### What the task asks:
The records that follow are to be transcribed word for word.

(Material for this task Opens)

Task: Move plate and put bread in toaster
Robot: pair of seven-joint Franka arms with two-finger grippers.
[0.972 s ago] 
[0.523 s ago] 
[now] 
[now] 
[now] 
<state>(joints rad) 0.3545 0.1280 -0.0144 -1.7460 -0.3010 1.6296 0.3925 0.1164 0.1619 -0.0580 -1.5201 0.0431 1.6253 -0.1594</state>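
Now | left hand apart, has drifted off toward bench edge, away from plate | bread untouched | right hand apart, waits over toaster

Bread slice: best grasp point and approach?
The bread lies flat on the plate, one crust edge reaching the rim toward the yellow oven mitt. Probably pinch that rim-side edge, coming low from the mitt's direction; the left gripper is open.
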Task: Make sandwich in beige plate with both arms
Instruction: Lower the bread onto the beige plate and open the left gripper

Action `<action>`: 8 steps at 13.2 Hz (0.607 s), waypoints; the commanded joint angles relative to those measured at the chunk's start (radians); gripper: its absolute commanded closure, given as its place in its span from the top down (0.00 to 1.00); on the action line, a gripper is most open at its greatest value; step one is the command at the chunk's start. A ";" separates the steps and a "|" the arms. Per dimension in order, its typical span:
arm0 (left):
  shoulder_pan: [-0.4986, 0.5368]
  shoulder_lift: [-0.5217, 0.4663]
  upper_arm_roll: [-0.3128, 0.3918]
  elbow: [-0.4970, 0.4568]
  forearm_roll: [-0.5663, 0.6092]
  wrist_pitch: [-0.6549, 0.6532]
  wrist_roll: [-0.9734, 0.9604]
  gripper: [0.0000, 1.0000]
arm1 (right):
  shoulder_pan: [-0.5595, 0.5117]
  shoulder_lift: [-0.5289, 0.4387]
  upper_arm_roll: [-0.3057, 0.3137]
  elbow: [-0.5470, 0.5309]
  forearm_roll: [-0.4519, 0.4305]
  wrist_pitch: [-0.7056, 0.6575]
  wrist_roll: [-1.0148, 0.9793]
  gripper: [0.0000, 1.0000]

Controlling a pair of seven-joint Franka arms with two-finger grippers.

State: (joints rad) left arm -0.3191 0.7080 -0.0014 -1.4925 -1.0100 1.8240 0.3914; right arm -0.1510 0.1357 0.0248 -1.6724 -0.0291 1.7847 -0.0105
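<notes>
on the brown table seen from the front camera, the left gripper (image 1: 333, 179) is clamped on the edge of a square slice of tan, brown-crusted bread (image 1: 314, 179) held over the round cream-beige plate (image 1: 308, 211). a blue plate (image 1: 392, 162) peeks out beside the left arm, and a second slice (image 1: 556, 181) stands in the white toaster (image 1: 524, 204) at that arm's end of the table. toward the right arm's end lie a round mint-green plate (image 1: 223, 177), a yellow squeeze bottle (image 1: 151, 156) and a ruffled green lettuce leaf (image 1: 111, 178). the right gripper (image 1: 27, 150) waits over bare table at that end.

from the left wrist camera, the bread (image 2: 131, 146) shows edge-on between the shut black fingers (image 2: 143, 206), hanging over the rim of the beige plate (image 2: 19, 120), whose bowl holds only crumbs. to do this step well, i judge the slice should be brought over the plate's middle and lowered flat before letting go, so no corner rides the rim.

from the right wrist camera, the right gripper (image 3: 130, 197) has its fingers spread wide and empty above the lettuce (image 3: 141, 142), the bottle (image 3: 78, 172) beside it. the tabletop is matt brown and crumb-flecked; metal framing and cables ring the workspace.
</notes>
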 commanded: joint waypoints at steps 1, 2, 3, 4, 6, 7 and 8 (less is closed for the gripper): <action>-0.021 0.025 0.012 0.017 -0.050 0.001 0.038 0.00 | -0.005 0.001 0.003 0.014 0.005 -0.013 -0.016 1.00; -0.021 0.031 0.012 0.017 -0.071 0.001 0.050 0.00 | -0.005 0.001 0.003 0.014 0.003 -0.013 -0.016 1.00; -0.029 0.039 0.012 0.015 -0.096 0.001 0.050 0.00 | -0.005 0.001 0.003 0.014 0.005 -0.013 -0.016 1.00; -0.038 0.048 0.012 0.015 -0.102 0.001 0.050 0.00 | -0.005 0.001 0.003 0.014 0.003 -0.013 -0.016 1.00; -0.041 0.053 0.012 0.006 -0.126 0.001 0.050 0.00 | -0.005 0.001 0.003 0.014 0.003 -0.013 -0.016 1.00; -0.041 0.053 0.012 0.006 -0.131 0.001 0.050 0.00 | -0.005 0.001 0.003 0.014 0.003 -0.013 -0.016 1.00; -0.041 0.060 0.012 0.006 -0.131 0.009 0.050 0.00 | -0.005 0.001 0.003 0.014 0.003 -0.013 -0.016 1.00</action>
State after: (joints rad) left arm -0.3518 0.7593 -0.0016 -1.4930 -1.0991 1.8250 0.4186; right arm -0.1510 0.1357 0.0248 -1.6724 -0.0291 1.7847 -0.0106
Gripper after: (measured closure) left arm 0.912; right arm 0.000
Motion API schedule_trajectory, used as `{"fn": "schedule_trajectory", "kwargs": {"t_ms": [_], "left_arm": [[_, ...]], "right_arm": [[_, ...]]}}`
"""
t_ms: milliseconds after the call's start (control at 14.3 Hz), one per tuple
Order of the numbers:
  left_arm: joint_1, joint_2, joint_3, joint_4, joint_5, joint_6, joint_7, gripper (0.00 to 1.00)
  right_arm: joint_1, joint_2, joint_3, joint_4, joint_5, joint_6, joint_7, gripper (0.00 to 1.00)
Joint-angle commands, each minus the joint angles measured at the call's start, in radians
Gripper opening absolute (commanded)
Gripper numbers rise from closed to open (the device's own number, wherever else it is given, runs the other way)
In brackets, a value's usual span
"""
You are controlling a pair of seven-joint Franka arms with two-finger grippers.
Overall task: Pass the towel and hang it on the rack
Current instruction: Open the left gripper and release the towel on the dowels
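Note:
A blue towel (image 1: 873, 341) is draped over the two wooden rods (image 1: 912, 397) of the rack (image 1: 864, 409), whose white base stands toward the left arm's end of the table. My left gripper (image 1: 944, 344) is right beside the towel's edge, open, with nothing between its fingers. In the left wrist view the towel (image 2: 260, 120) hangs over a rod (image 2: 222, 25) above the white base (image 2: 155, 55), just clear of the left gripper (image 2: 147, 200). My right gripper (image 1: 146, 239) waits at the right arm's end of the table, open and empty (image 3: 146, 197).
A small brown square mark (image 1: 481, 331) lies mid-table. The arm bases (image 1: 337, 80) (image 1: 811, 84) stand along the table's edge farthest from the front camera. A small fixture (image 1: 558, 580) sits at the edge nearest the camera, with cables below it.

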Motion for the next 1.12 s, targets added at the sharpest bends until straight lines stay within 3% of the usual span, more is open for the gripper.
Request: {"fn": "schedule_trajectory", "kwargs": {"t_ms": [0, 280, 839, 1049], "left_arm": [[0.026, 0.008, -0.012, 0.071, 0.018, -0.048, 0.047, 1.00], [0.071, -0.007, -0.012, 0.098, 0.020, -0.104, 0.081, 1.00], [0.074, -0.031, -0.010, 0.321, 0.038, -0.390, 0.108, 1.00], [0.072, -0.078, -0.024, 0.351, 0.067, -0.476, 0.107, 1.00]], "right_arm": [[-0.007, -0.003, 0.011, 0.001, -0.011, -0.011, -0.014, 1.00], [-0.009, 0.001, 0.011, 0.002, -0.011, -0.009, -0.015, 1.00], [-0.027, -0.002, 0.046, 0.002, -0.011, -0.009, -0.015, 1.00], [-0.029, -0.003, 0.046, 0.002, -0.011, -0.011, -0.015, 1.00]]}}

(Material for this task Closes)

### Exercise response:
Task: Move plate and put bread in toaster
Robot: pair of seven-joint Franka arms with two-finger grippers.
[0.972 s ago] 
[0.523 s ago] 
[now] 
[now] 
[now] 
<state>(joints rad) 0.3545 0.1280 -0.0144 -1.7460 -0.3010 1.6296 0.3925 0.1164 0.1619 -0.0580 -1.5201 0.0431 1.6253 -0.1594</state>
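Now | left hand apart, has drifted off toward bench edge, away from plate | bread untouched | right hand apart, waits over toaster

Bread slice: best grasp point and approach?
The bread lies flat on the plate, one crust edge reaching the rim toward the yellow oven mitt. Probably pinch that rim-side edge, coming low from the mitt's direction; the left gripper is open.
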Task: Make sandwich in beige plate with both arms
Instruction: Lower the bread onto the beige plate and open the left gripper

Action `<action>`: 8 steps at 13.2 Hz (0.607 s), waypoints; the commanded joint angles relative to those measured at the chunk's start (radians); gripper: its absolute commanded closure, given as its place in its span from the top down (0.00 to 1.00); on the action line, a gripper is most open at its greatest value; step one is the command at the chunk's start. A ";" separates the steps and a "|" the arms. Per dimension in order, its typical span:
arm0 (left):
  shoulder_pan: [-0.4986, 0.5368]
  shoulder_lift: [-0.5217, 0.4663]
  upper_arm_roll: [-0.3128, 0.3918]
  elbow: [-0.4970, 0.4568]
  forearm_roll: [-0.5663, 0.6092]
  wrist_pitch: [-0.6549, 0.6532]
  wrist_roll: [-0.9734, 0.9604]
  gripper: [0.0000, 1.0000]
arm1 (right):
  shoulder_pan: [-0.5595, 0.5117]
  shoulder_lift: [-0.5289, 0.4387]
  upper_arm_roll: [-0.3057, 0.3137]
  elbow: [-0.5470, 0.5309]
  forearm_roll: [-0.4519, 0.4305]
  wrist_pitch: [-0.7056, 0.6575]
  wrist_roll: [-1.0148, 0.9793]
  gripper: [0.0000, 1.0000]

Controlling a pair of seven-joint Franka arms with two-finger grippers.

State: (joints rad) left arm -0.3191 0.7080 -0.0014 -1.4925 -1.0100 1.8240 0.3914; right arm -0.1510 0.1357 0.0248 -1.6724 -0.0291 1.7847 -0.0105
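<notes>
on the brown table seen from the front camera, the left gripper (image 1: 333, 179) is clamped on the edge of a square slice of tan, brown-crusted bread (image 1: 314, 179) held over the round cream-beige plate (image 1: 308, 211). a blue plate (image 1: 392, 162) peeks out beside the left arm, and a second slice (image 1: 556, 181) stands in the white toaster (image 1: 524, 204) at that arm's end of the table. toward the right arm's end lie a round mint-green plate (image 1: 223, 177), a yellow squeeze bottle (image 1: 151, 156) and a ruffled green lettuce leaf (image 1: 111, 178). the right gripper (image 1: 27, 150) waits over bare table at that end.

from the left wrist camera, the bread (image 2: 131, 146) shows edge-on between the shut black fingers (image 2: 143, 206), hanging over the rim of the beige plate (image 2: 19, 120), whose bowl holds only crumbs. to do this step well, i judge the slice should be brought over the plate's middle and lowered flat before letting go, so no corner rides the rim.

from the right wrist camera, the right gripper (image 3: 130, 197) has its fingers spread wide and empty above the lettuce (image 3: 141, 142), the bottle (image 3: 78, 172) beside it. the tabletop is matt brown and crumb-flecked; metal framing and cables ring the workspace.
</notes>
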 commanded: joint waypoints at steps 1, 2, 3, 4, 6, 7 and 8 (less is closed for the gripper): <action>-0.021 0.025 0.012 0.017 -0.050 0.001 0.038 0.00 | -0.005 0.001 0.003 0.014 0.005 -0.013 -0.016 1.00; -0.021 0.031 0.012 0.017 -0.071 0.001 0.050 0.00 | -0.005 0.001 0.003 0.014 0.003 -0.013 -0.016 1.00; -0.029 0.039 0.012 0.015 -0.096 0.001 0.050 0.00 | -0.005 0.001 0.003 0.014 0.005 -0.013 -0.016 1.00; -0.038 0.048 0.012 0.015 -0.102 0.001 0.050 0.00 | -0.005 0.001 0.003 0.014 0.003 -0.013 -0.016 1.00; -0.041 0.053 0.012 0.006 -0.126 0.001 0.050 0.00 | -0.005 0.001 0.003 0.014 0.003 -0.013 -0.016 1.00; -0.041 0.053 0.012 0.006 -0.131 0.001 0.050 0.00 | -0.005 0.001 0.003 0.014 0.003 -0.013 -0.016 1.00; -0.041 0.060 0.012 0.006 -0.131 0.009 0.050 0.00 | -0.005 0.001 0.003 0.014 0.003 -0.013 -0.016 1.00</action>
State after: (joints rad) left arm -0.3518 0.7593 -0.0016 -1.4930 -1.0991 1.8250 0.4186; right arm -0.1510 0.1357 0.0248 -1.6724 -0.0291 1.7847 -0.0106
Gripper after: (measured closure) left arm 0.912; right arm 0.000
Motion API schedule_trajectory, used as `{"fn": "schedule_trajectory", "kwargs": {"t_ms": [_], "left_arm": [[_, ...]], "right_arm": [[_, ...]]}}`
"""
t_ms: milliseconds after the call's start (control at 14.3 Hz), one per tuple
Order of the numbers:
  left_arm: joint_1, joint_2, joint_3, joint_4, joint_5, joint_6, joint_7, gripper (0.00 to 1.00)
  right_arm: joint_1, joint_2, joint_3, joint_4, joint_5, joint_6, joint_7, gripper (0.00 to 1.00)
Joint-angle commands, each minus the joint angles measured at the call's start, in radians
Gripper opening absolute (commanded)
Gripper numbers rise from closed to open (the device's own number, wherever else it is given, runs the other way)
In brackets, a value's usual span
"""
You are controlling a pair of seven-joint Franka arms with two-finger grippers.
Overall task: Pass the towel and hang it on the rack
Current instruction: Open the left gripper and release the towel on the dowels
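Note:
A blue towel (image 1: 873, 341) is draped over the two wooden rods (image 1: 912, 397) of the rack (image 1: 864, 409), whose white base stands toward the left arm's end of the table. My left gripper (image 1: 944, 344) is right beside the towel's edge, open, with nothing between its fingers. In the left wrist view the towel (image 2: 260, 120) hangs over a rod (image 2: 222, 25) above the white base (image 2: 155, 55), just clear of the left gripper (image 2: 147, 200). My right gripper (image 1: 146, 239) waits at the right arm's end of the table, open and empty (image 3: 146, 197).
A small brown square mark (image 1: 481, 331) lies mid-table. The arm bases (image 1: 337, 80) (image 1: 811, 84) stand along the table's edge farthest from the front camera. A small fixture (image 1: 558, 580) sits at the edge nearest the camera, with cables below it.
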
Motion for the next 1.12 s, targets added at the sharpest bends until straight lines stay within 3% of the usual span, more is open for the gripper.
Request: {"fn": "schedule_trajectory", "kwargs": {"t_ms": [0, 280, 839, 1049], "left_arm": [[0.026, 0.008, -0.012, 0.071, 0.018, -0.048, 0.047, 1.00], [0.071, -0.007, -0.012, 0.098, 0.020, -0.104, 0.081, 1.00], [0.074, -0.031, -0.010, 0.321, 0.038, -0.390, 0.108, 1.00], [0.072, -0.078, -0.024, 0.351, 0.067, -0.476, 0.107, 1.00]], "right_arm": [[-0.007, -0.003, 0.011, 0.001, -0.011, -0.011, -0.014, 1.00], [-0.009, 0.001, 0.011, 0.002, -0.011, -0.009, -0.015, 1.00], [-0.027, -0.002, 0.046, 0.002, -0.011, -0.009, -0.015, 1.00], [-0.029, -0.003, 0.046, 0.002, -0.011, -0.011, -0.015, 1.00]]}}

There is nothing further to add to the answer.